[Collection entries]
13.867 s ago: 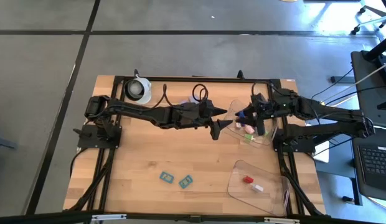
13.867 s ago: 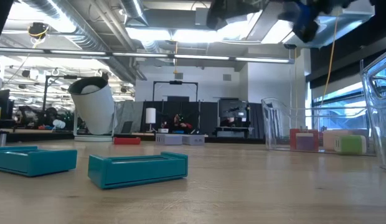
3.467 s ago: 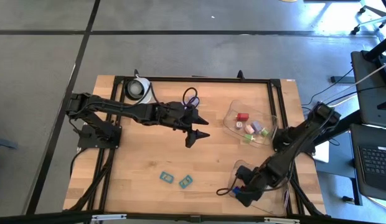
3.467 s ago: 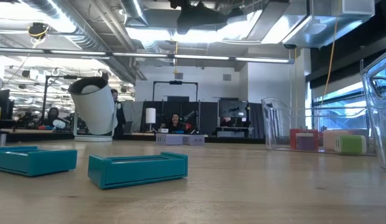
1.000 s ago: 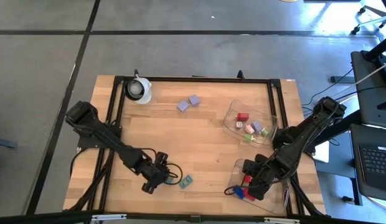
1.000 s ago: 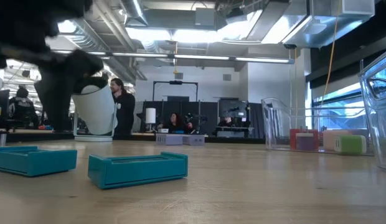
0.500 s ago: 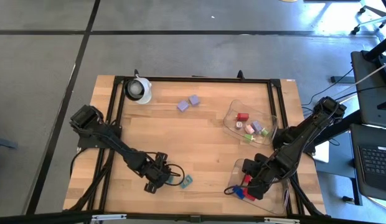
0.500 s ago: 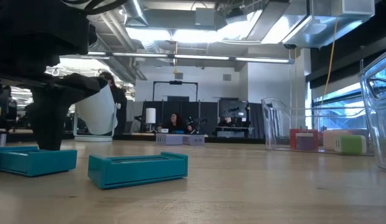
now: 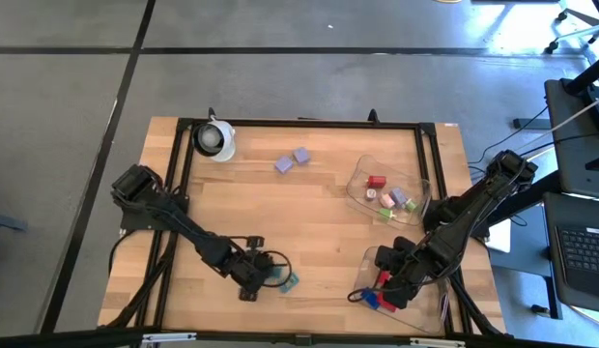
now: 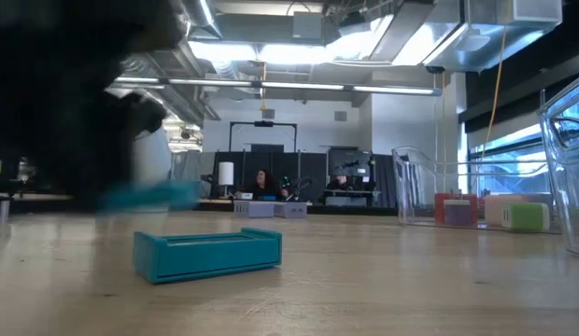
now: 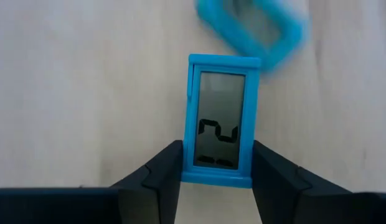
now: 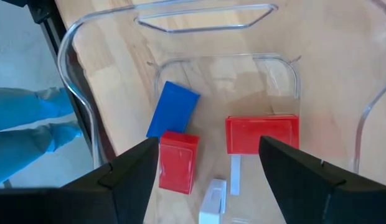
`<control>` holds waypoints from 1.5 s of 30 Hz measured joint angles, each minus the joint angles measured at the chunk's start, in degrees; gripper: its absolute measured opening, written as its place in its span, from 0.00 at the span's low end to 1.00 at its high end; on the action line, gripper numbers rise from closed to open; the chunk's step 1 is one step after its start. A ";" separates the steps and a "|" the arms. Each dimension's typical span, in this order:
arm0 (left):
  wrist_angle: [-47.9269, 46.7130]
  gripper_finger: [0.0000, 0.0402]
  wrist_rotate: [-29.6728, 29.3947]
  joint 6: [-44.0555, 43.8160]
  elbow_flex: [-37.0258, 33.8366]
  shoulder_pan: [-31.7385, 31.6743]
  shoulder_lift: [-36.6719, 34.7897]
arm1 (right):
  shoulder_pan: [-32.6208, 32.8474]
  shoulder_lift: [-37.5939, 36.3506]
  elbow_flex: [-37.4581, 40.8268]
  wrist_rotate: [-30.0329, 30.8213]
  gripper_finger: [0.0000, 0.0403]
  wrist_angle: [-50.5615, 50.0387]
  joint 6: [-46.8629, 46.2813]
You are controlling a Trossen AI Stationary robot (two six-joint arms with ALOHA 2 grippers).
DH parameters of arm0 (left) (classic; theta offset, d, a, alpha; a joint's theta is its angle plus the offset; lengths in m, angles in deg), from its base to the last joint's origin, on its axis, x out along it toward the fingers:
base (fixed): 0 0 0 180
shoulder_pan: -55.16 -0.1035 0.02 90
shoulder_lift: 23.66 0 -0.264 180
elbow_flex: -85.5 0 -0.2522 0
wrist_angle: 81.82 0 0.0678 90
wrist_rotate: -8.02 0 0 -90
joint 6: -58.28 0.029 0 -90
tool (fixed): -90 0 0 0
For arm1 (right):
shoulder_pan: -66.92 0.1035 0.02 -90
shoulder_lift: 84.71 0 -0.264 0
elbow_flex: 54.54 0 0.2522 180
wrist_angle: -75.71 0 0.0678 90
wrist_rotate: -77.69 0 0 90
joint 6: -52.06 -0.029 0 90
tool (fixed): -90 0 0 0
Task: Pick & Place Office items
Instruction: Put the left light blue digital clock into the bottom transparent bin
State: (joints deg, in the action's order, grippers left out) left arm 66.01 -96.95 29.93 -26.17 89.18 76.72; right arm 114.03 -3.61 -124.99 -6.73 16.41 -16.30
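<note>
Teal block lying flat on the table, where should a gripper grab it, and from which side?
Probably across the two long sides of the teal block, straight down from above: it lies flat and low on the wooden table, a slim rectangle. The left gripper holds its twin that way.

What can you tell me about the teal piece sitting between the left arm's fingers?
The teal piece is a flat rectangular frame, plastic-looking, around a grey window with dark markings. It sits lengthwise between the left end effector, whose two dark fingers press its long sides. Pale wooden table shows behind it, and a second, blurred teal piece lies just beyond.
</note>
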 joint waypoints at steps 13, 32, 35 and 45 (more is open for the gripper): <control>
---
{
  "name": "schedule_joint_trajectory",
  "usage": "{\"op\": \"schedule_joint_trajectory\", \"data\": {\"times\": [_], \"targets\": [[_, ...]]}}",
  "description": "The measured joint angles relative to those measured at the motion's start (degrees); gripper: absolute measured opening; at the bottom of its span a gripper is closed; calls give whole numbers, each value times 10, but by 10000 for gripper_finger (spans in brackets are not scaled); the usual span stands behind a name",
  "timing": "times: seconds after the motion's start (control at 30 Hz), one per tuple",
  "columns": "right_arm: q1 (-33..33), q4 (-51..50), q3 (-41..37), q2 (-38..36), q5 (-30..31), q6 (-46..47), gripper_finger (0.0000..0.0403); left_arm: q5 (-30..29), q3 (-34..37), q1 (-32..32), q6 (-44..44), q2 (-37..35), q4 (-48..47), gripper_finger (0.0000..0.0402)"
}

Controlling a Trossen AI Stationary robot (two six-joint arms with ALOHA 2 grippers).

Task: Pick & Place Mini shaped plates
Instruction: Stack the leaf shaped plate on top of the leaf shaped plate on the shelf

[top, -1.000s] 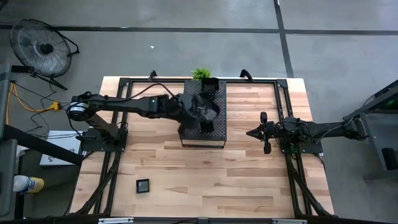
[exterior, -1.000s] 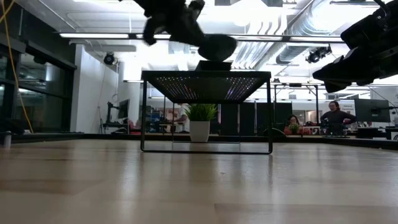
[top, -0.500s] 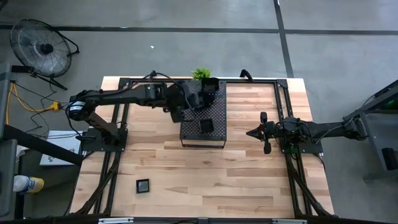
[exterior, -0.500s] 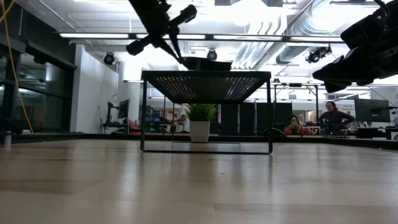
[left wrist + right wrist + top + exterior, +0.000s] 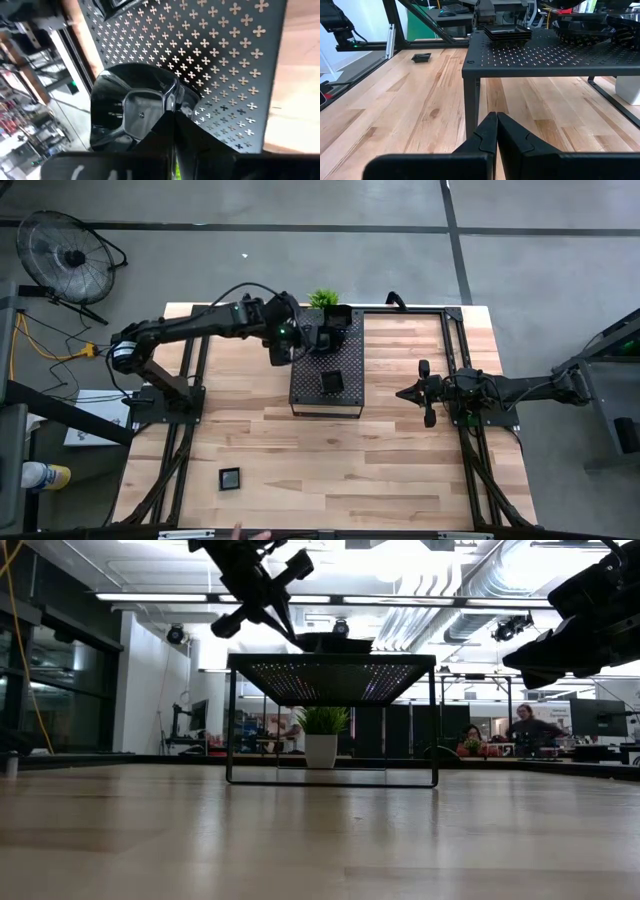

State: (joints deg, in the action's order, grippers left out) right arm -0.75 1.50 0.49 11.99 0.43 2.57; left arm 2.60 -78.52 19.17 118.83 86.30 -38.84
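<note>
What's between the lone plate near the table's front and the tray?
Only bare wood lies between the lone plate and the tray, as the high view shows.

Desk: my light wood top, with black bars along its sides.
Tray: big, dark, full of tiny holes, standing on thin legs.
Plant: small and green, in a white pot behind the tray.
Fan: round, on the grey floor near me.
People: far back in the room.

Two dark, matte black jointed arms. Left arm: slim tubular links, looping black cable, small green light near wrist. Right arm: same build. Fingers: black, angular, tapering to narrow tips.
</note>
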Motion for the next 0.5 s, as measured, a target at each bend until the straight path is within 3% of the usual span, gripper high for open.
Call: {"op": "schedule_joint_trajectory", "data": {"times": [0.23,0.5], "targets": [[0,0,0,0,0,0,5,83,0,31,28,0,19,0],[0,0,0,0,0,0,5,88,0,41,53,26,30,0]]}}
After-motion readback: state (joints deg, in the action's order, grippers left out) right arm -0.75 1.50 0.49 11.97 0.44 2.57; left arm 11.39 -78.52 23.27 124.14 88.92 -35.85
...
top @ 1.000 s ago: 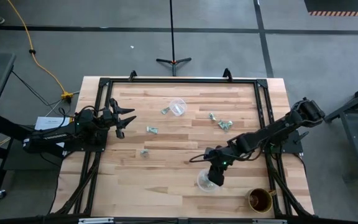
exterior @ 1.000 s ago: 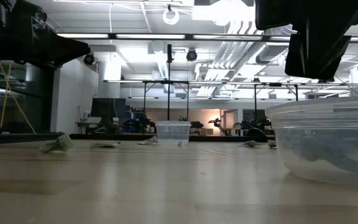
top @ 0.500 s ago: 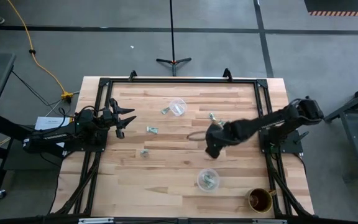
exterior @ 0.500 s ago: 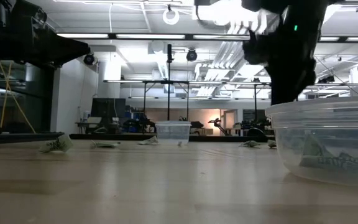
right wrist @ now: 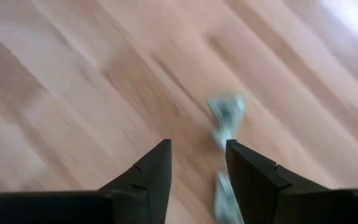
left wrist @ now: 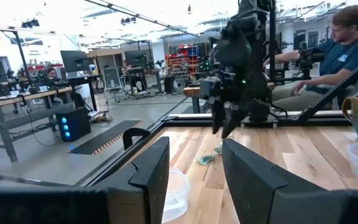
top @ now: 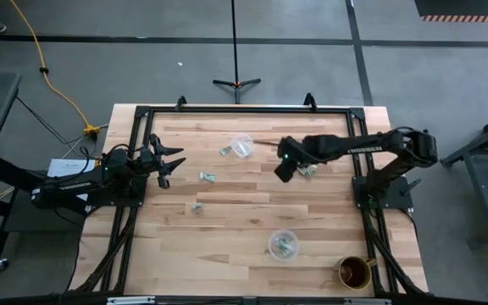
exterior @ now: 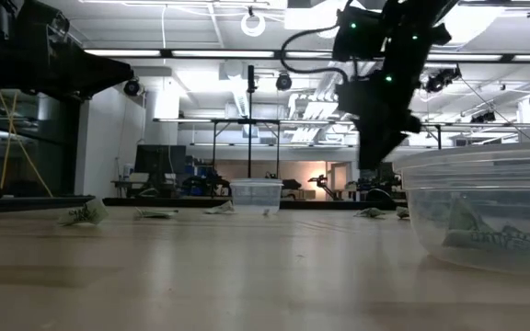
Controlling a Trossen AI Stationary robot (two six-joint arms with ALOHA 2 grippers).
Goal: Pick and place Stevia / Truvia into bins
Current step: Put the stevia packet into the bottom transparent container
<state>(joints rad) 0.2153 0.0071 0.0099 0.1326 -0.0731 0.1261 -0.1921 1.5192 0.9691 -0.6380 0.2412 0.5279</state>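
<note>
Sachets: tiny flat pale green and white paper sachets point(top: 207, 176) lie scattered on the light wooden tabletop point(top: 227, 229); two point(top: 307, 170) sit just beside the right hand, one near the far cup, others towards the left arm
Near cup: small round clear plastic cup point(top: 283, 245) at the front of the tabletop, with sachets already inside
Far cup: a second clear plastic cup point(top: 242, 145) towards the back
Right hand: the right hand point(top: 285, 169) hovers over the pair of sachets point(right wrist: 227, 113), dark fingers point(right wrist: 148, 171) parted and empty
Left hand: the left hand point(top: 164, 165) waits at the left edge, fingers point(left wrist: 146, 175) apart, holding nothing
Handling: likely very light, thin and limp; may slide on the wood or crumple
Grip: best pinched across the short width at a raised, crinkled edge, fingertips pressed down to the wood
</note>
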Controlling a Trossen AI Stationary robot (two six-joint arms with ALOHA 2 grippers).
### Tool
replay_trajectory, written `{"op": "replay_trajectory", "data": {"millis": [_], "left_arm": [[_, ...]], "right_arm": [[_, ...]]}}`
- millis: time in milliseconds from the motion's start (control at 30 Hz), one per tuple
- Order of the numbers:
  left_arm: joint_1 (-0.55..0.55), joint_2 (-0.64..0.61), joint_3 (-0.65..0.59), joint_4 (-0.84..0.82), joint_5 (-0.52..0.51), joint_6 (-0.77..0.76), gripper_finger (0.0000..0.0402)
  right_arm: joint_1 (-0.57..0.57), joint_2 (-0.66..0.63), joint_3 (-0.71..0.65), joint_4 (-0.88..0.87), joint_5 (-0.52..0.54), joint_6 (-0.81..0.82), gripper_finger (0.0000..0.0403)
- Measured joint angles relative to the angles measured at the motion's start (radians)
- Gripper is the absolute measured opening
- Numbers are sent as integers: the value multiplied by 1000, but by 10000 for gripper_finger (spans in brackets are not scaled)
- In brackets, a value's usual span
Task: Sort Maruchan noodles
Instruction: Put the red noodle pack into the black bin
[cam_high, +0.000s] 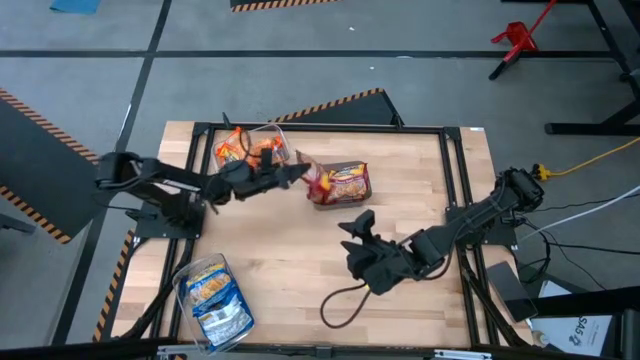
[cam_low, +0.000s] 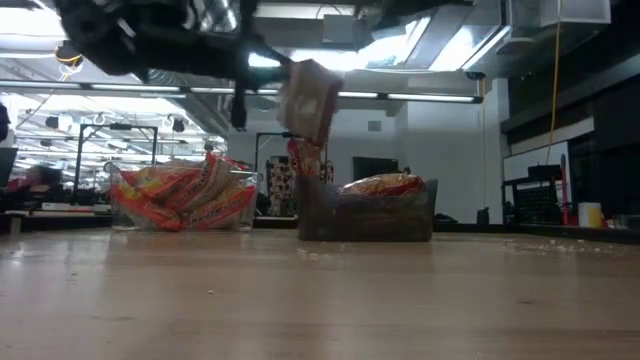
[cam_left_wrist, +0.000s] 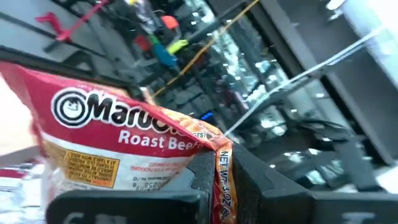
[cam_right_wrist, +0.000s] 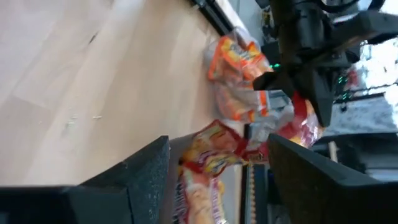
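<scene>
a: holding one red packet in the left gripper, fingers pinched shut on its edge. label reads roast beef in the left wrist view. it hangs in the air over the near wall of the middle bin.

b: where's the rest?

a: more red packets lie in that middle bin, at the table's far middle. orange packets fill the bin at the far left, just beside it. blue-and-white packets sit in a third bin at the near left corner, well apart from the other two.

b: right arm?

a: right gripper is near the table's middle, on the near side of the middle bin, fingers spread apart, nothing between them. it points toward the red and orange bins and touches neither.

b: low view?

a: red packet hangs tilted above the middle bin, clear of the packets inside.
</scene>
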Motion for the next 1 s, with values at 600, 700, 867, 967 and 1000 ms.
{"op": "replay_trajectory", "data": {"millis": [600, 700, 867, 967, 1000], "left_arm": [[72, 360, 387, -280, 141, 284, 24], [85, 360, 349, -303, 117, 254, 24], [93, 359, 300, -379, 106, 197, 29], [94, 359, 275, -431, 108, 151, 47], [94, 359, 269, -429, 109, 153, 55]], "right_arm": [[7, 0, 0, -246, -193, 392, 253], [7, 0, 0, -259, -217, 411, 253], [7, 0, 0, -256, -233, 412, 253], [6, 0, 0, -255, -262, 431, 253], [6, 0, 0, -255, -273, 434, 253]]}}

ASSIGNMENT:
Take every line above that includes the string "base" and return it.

RESULT FOR THIS EXERCISE:
DH parameters of arm0 (left) (classic; theta offset, d, a, alpha; a joint's theta is its angle plus the offset; lengths in m, angles in deg), from its base to the last joint's origin, on its axis, x out along it toward the fingers:
base (fixed): 0 0 0 180

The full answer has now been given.